• _Exercise requirements_
Only the stretch below from the line holding "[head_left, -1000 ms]" through the line holding "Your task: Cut" should be restated, word for word and with both ends included; pictures stay out.

• _Source records_
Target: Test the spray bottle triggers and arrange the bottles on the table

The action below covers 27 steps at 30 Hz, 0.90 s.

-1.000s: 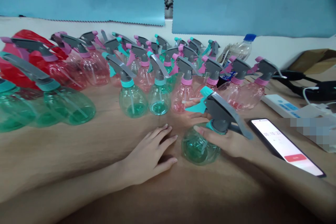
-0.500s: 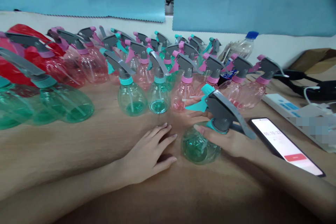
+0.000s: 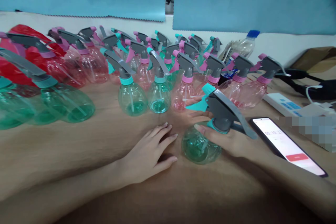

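Around the neck and upper body of a green spray bottle (image 3: pixel 201 145), my right hand (image 3: pixel 231 141) is closed. The bottle has a grey head with a turquoise nozzle and trigger pointing left, and it leans a little. Some right-hand fingers pass behind it and show at its far left. My left hand (image 3: pixel 152 154) lies flat on the wooden table (image 3: pixel 110 147), fingers apart, left of the held bottle and holding nothing. Beyond the left hand stand two green spray bottles (image 3: pixel 132 99) with turquoise collars, and a pink spray bottle (image 3: pixel 182 94) stands to their right.
Several more pink and green spray bottles line the back, with a red plastic bag (image 3: pixel 22 66) at far left. On the right lie a phone (image 3: pixel 286 145) showing a timer, a white power strip (image 3: pixel 282 103) and black straps (image 3: pixel 296 77). A blue-capped bottle (image 3: pixel 245 47) stands behind.
Almost nothing differs. Both hands and the held spray bottle keep their places, with only a very slight shift of the whole view.
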Each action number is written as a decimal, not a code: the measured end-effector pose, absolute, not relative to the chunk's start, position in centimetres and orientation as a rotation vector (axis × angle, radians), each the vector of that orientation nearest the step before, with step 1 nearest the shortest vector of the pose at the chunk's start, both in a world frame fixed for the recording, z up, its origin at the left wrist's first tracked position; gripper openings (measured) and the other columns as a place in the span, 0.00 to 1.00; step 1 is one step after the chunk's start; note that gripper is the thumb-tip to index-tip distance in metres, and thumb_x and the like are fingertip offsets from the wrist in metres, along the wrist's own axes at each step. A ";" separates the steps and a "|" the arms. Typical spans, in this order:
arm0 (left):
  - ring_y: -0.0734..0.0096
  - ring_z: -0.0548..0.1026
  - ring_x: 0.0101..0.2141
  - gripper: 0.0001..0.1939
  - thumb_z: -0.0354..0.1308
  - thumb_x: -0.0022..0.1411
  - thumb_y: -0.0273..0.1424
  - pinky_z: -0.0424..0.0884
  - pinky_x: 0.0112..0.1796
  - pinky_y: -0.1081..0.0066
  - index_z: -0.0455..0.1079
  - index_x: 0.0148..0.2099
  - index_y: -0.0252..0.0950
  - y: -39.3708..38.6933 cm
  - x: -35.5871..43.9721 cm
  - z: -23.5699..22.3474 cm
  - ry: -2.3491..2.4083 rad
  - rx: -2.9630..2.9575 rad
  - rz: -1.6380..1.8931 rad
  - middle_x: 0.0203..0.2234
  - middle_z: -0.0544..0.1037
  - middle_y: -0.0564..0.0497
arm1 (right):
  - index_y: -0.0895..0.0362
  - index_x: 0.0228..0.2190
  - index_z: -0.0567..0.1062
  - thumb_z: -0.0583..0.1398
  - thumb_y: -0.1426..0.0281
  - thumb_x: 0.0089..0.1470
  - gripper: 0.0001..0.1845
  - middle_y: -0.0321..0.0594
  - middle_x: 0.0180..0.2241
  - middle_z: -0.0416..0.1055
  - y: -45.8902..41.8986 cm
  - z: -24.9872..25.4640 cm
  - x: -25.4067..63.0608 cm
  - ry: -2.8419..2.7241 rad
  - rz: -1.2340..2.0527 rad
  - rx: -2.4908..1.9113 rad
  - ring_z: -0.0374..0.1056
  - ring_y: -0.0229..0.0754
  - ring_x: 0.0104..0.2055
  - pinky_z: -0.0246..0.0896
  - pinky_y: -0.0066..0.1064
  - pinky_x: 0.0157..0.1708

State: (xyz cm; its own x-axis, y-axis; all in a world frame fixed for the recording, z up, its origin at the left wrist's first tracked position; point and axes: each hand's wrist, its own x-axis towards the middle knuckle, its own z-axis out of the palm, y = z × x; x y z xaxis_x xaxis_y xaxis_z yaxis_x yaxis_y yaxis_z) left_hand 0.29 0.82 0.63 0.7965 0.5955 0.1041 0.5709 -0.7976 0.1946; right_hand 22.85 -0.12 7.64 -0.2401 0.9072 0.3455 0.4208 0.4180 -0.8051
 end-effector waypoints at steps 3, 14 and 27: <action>0.53 0.54 0.62 0.28 0.48 0.68 0.45 0.56 0.57 0.53 0.57 0.63 0.35 0.9 0.3 0.6 0.923 2.831 0.253 0.63 0.57 0.41 | 0.50 0.35 0.76 0.54 0.69 0.50 0.12 0.39 0.38 0.76 0.0 7.8 22.9 -1.884 0.766 -1.128 0.71 0.47 0.47 0.71 0.40 0.44; 0.53 0.53 0.62 0.28 0.48 0.67 0.45 0.56 0.57 0.53 0.58 0.63 0.35 0.9 0.3 0.7 0.925 2.828 0.245 0.63 0.57 0.41 | 0.51 0.18 0.69 0.54 0.70 0.47 0.10 0.38 0.31 0.73 -0.3 8.2 23.0 -1.884 0.714 -1.145 0.73 0.43 0.37 0.73 0.36 0.39; 0.53 0.53 0.62 0.29 0.49 0.67 0.46 0.55 0.57 0.54 0.57 0.63 0.34 1.0 0.3 0.7 0.913 2.845 0.235 0.63 0.56 0.40 | 0.48 0.41 0.71 0.54 0.71 0.46 0.18 0.36 0.35 0.74 -0.4 8.1 22.9 -1.795 0.885 -1.170 0.73 0.44 0.41 0.70 0.39 0.45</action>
State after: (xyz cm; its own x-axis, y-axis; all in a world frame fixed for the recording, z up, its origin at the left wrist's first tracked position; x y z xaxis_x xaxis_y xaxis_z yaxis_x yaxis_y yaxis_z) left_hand 0.27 1.03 0.69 0.8032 0.5865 0.1043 0.5639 -0.8050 0.1841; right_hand 22.90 -0.38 8.15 -0.2518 0.9364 0.2445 0.3764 0.3274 -0.8667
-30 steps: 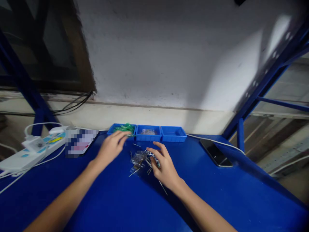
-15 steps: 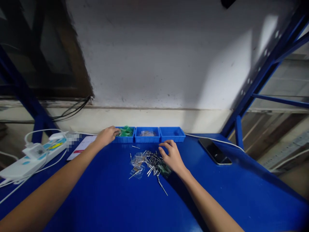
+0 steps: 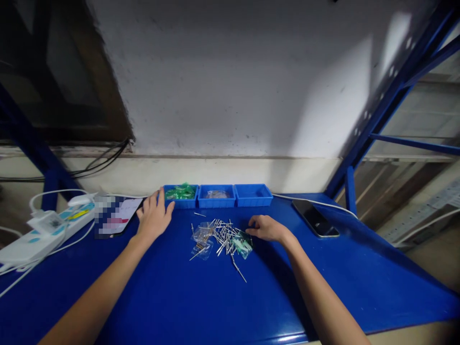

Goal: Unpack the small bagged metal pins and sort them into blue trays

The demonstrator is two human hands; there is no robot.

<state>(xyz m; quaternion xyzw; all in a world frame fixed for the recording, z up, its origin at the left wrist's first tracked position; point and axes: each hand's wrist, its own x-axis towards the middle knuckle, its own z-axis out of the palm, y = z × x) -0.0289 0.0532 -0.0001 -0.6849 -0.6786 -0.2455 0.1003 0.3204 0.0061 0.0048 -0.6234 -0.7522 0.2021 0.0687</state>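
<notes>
My left hand point(image 3: 155, 216) is open, its fingers spread beside the left blue bin point(image 3: 184, 203), which holds green plastic packets point(image 3: 182, 191). Its wrist hovers over the blue table. My right hand point(image 3: 266, 227) is at the right side of a loose pile of thin metal rods point(image 3: 223, 235), fingers bent with a gap between thumb and forefinger; nothing shows in it. Just left of its fingertips lies a green-and-clear packet point(image 3: 243, 245). Clear plastic packets point(image 3: 203, 249) with brass-coloured pieces lie on the pile's left side.
The middle blue bin point(image 3: 217, 203) holds clear packets; the right blue bin point(image 3: 253, 201) stands beside it. A phone point(image 3: 316, 219) lies to the right. At the left are a white power strip point(image 3: 43, 239) with cables and a flat sheet or device point(image 3: 125, 213). A wall stands behind.
My left hand has drawn back from the left bin's green packets and spread its fingers. My right hand has moved right and lower, uncovering the green-and-clear packet. The view has shifted slightly.
</notes>
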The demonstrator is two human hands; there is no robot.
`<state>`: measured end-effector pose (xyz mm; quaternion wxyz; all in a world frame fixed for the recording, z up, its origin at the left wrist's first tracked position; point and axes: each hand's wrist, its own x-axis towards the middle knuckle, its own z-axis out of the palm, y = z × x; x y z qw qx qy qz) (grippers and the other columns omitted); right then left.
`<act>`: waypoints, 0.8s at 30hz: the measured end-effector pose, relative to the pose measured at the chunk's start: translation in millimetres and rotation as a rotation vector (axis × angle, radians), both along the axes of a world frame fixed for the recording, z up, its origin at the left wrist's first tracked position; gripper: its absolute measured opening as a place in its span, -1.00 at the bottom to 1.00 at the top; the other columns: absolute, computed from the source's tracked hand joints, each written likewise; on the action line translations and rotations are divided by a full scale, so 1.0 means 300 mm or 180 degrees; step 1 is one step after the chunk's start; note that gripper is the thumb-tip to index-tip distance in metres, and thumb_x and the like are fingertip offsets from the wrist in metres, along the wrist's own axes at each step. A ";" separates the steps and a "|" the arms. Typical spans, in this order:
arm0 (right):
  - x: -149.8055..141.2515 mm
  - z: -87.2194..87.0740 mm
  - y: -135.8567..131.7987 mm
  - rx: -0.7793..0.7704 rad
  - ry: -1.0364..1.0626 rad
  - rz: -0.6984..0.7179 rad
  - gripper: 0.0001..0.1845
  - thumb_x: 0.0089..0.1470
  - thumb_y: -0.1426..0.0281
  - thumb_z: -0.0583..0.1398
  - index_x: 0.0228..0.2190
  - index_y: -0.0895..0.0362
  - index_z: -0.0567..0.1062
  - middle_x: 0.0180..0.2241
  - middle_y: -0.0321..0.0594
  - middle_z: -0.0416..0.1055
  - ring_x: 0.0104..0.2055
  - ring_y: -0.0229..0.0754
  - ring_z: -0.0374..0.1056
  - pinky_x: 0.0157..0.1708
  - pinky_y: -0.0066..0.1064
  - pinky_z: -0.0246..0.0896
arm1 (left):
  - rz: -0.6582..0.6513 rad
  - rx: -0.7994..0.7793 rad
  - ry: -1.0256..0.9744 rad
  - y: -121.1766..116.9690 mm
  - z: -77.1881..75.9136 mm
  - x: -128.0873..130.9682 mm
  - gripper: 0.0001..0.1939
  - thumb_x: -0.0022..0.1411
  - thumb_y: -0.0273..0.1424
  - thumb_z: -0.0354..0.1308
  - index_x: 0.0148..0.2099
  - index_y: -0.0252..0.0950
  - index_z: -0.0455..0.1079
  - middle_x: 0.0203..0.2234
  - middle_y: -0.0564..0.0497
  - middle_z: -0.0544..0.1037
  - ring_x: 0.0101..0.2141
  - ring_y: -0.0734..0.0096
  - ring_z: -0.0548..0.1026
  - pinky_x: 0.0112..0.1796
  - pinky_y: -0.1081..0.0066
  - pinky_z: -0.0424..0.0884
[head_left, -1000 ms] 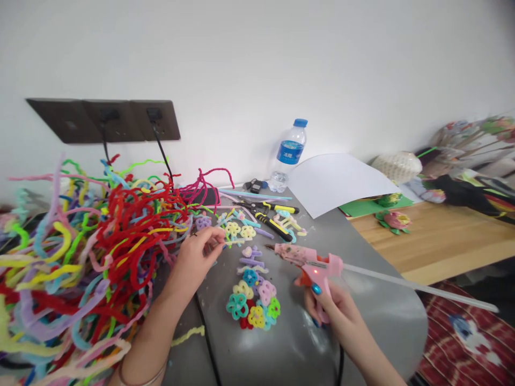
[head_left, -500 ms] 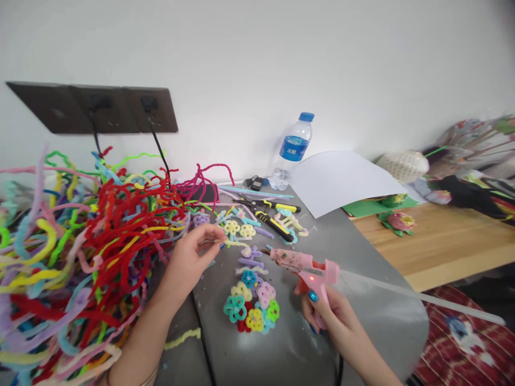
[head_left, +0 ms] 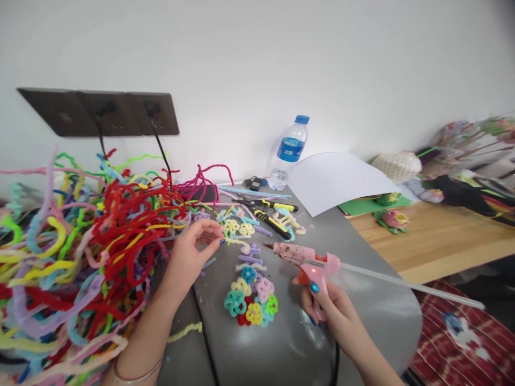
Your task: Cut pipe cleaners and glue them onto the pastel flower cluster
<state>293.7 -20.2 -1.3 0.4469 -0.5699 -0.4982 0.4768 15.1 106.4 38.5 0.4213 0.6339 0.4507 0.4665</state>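
My left hand (head_left: 198,249) has thumb and fingertips drawn together at the end of a pale yellow pipe cleaner (head_left: 236,242), whose far end is coiled. The exact grip is partly hidden. In my right hand (head_left: 328,303) is a pink glue gun (head_left: 308,261), its nozzle pointing left and its small light glowing red. A long clear glue stick (head_left: 406,284) sticks out of its back. Between the hands lies a cluster of colourful pipe-cleaner flowers (head_left: 253,312), with short purple pipe-cleaner pieces (head_left: 251,258) above it.
A big tangle of pipe cleaners (head_left: 80,257) covers the left side. Yellow-and-black pliers (head_left: 273,224) lie behind, near loose yellow flowers (head_left: 247,229). Further back are a water bottle (head_left: 288,155) and white paper (head_left: 341,179). A black cable (head_left: 206,338) crosses the grey table (head_left: 289,348).
The glue gun's nozzle has shifted slightly away from the coiled pipe-cleaner end. My left fingers look a little less tightly pinched. The whole view has turned slightly.
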 end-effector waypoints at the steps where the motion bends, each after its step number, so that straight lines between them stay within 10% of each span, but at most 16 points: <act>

• _Output of the exercise_
[head_left, -1000 ms] 
[head_left, -500 ms] 
[head_left, +0 ms] 
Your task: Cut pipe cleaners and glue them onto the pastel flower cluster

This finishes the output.